Closed GoogleCodeExporter closed 9 years ago
Under what sorts of circumstances would the relative size of the segments vary
significantly? I'm having a hard time visualizing when this would happen other
than a deliberate hash attack.
Original comment by lowas...@google.com
on 23 Sep 2014 at 4:58
Guava is used in several places in ElasticSearch. In the case of the fielddata
cache, the concurrency level is 16. Many of us have set the fielddata cache to
use size-based eviction only to find that evictions are happening well before
the cache is 'full'. In my case, I specified a 2GB cache and only 650mb was
used when evictions started.
You can read more about these cases here:
https://groups.google.com/forum/#!msg/elasticsearch/HZj2AR16oss/812kgZb8FhMJ
and
https://groups.google.com/forum/#!msg/elasticsearch/42qrpYRJvsU/IPArEH8KSYQJ.
Original comment by crai...@microsoft.com
on 23 Sep 2014 at 6:15
Ah, I see. So first things first: if each entry was on the order of say ~1 mb
or less, this would point to a bad hash function (or hash attack).
It is, however, expected behavior when entries are much coarser than that. You
really have 16 independent caches, which is of course where the high
concurrency comes from.
So this FR makes sense, but I suspect it's not highly feasible given the way
common.cache works now.
Original comment by kevinb@google.com
on 23 Sep 2014 at 7:02
In case it wasn't clear, I already wrote the code and worked to ensure the
independent (in the concurrency sense) of the segments. Let me know what you
think after reviewing the code.
Original comment by crai...@microsoft.com
on 23 Sep 2014 at 7:07
Part of the point of the way LocalCache is currently implemented is that
operations on two different segments should not contend for any locks. From
what I can tell, your approach seems to require a global AtomicLong updated on
every operation on every segment.
The current approach was a deliberate tradeoff: accepting imprecise
weight-based evictions for the sake of keeping segments as independent as
possible. For more typical usages of Cache, this seems likely to be a
significant performance loss as lots of small, cheap cache operations are
forced to contend on a single AtomicLong.

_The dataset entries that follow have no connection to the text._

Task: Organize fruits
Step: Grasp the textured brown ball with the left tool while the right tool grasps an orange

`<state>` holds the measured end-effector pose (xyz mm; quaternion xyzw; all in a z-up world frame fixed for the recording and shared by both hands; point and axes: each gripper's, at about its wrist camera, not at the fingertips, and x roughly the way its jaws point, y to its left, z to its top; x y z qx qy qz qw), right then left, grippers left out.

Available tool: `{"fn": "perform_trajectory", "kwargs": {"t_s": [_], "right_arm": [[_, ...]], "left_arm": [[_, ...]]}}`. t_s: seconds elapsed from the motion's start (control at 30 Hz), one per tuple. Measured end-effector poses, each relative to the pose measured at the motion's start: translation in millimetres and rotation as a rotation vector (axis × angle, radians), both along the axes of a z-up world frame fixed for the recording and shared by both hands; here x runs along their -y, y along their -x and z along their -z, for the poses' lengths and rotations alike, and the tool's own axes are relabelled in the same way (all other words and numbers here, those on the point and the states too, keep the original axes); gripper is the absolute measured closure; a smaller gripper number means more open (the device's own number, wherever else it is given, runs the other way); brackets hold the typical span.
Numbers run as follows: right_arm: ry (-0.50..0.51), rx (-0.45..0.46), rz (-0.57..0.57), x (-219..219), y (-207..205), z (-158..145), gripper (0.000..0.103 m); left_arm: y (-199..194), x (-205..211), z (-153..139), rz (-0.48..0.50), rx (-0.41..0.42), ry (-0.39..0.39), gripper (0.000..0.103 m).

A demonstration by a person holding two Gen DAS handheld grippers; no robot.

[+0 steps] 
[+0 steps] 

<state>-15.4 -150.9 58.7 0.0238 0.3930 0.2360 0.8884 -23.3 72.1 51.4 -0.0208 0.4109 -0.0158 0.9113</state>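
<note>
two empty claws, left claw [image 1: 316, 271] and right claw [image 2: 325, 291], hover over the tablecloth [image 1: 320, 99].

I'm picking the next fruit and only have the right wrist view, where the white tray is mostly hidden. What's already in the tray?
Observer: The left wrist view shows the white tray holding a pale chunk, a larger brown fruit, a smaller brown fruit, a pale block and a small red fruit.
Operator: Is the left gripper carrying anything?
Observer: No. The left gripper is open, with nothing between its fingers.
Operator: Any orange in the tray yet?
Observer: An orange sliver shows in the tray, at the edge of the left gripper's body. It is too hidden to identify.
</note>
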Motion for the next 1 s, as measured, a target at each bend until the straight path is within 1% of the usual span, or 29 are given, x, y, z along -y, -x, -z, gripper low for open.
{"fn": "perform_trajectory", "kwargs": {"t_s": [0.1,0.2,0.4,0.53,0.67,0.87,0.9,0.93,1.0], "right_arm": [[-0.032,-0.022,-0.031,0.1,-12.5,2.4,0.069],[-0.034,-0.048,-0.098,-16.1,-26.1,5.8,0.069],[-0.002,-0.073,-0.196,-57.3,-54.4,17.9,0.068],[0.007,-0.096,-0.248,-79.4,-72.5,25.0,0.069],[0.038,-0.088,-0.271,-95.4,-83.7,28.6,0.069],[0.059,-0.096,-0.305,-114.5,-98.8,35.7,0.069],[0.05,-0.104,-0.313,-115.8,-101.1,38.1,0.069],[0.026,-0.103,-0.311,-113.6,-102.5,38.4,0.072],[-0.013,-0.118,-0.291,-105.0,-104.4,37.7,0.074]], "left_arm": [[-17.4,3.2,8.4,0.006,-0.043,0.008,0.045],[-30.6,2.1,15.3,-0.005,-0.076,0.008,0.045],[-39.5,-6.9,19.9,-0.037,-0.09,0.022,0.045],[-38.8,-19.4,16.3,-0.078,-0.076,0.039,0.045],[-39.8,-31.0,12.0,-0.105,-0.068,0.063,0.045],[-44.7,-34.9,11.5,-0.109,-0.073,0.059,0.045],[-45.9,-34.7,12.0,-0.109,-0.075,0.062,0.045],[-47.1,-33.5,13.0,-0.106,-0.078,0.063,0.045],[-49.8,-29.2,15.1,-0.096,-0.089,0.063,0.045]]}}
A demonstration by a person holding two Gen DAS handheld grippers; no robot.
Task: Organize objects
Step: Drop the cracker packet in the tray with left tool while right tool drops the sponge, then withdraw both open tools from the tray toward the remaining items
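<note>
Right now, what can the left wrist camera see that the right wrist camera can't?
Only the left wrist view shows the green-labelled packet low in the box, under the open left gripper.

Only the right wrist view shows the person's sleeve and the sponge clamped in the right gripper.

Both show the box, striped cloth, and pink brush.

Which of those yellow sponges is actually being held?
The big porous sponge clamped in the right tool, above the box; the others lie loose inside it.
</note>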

Original comment by lowas...@google.com
on 23 Sep 2014 at 7:16
The real solution here is to implement the eviction queue globally instead of
per-segment. We have an internal issue about this (which needs to be made
external), but we know how to do this and even wanted to do it in 2011 but
didn't have a compelling case for justifying the change. This seems like a
pretty compelling reason to do that right.

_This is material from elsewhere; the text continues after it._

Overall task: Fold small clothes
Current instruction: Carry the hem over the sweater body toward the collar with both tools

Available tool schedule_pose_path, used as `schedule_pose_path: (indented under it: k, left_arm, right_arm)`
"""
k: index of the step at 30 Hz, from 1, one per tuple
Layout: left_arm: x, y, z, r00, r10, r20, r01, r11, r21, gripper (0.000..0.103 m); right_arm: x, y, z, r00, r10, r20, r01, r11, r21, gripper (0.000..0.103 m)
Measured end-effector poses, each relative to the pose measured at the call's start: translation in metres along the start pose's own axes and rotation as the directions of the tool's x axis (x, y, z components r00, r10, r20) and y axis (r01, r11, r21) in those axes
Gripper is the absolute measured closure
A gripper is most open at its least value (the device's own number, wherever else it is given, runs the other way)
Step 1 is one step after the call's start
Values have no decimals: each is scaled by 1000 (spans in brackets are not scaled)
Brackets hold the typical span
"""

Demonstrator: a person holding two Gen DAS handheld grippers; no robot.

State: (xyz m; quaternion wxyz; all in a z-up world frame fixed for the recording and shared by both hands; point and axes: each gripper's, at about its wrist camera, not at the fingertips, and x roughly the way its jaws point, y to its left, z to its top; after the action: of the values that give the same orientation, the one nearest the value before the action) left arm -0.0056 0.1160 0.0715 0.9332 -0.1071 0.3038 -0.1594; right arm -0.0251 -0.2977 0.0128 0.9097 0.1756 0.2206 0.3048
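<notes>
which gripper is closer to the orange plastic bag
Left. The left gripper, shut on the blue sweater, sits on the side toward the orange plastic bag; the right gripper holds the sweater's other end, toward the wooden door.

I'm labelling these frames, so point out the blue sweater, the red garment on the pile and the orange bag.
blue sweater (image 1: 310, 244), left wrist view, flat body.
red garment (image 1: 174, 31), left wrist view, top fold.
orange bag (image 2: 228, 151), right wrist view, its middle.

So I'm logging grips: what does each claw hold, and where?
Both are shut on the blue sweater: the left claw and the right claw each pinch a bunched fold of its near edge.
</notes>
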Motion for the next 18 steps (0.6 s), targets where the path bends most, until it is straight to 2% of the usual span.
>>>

Original comment by fry@google.com
on 23 Sep 2014 at 7:25
Original comment by fry@google.com
on 23 Sep 2014 at 7:35
Re using AtomicLong, if this is anything more than an interlocked increment or
compare exchange at the hardware level, that definitely would be the wrong
thing to do.
As for how often it is called, AtomicLong.addAndGet() is called in two places
-- same two places that this.totalWeight is updated. These calls occur only
for writes and removals which already take the per-segment lock and are
relative heavy weight.
In particular, AtomicLong.addAndGet() is NOT called in the normal read case.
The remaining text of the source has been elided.